With increased traffic comes increased expectations. The bar has been raised for how our websites should respond to mobile devices and our users expect more than the “do nothing” approach. In fact, another recent survey found that 40% of users state that, when on a mobile device, they will abandon a website not optimized for that device after 3 seconds. 46% state that they are unlikely to return to that site and 34% say that they will visit another site (likely a competitor) instead. This means that customers that found your site –  either due to your marketing efforts, a link from a search engine, through word of mouth, etc., will then leave your site and take their business with them because you offered them a poor mobile experience.

The example below once again shows the Envision website on a smartphone, but instead of the “do nothing” approach shown previously, we have optimized our site for this smaller screen.  As you can see, the content is presented in one column that is easy to read on this device. Links are adequately sized and easy to access and our navigation, instead of being presented as a row of tiny text links, is a large, touch-friendly “menu” button that will bring you to a similarly large, touch-friendly menu (see second image).

More Than Just Phones

Some may suggest that the answer to this situation is that you need a “mobile website.” This means that you will have two separate sites to maintain and keep updated – a “desktop” site and this new mobile site. Do you really want to have double the sites to manage? Furthermore, this approach is only addressing the two extreme user cases – large desktop screens and small phone screens. Supporting multiple devices is about more than just those two device sizes. In fact, a study conducted by the Pew Research Center for Excellence in Journalism and the Economist Group found that rather than replacing old technology with new devices, these new devices are creating “multi-platform” users. The report stated that more than half of users who use a tablet also use a smartphone and 77% of them also use a desktop or laptop.  This means that a single user could be accessing your website content on 3 very different devices – a smartphone, a tablet, and a desktop computer. In each instance, they expect access to the website content in an experience suited to the device they are using at that moment. This is where the bar has been raised to for our new multi-device audience.
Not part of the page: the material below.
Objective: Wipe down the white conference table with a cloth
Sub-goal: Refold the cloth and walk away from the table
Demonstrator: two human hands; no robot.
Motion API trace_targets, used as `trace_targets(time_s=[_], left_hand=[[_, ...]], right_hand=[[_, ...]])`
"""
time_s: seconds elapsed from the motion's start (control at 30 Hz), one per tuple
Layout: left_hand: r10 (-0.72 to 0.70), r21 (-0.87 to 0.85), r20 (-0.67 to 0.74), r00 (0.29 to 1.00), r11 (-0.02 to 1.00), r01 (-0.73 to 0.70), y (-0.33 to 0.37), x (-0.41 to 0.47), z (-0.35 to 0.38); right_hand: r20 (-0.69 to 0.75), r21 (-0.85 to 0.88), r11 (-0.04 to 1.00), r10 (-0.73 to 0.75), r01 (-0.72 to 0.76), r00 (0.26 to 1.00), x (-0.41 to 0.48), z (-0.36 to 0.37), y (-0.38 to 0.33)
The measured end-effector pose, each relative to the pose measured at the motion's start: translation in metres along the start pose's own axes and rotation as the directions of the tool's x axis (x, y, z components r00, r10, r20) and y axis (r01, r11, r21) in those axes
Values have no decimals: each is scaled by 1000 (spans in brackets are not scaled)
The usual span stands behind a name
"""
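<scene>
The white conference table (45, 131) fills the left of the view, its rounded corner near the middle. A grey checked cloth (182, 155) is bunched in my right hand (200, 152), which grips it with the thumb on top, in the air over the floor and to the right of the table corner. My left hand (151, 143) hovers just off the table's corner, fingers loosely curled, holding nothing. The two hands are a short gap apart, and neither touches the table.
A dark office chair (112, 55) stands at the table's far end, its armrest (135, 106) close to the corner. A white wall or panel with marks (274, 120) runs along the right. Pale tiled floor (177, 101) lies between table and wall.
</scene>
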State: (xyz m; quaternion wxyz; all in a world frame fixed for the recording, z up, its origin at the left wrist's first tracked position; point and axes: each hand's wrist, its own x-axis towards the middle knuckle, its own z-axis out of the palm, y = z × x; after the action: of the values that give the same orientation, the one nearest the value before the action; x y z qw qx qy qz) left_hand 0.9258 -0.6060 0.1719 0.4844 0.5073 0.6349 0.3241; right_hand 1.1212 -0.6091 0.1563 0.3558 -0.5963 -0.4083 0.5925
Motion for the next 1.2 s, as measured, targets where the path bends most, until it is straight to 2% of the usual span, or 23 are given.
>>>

We believe that the best approach for supporting this new multi-device world is called “responsive design.” Put simply, your business has one website to maintain, manage, and promote and that single site would reflow its layout based on the screen size being used to access it. In this way, your site will always do its best to present an optimal layout and experience for site visitors. It will present the large screen layout designed for desktop users and the small screen experience meant for smartphone visitors – as well as everything in between.  With so many new devices and varied screen sizes entering the market each day, this responsive approach allows your site to respond to the devices of today and tomorrow.
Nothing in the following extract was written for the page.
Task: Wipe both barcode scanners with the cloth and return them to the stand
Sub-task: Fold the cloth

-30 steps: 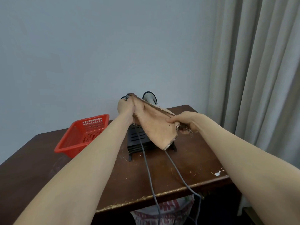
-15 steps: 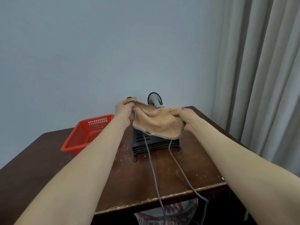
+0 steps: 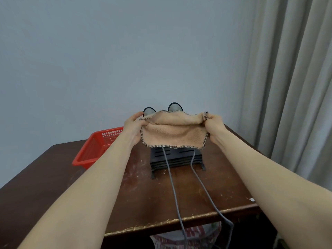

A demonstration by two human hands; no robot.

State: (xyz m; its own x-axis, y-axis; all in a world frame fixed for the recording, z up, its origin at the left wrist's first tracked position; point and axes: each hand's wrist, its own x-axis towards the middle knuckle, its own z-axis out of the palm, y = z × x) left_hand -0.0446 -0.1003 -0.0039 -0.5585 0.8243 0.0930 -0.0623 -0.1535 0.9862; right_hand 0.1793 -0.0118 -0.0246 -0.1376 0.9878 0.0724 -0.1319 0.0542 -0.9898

The image below shows a variety of popular devices, all of which are showing one website that was built using this responsive approach. In each case, the layout of the website has changed slightly in order to best support that particular device and the human being behind the device trying to find out about our company and our services. In the end, this is what is really important – supporting the human beings that are requesting your company’s website on this ever changing array of devices and screen sizes. When you optimize your website for a variety of devices, you really optimize it for a wide variety of people and their very different needs.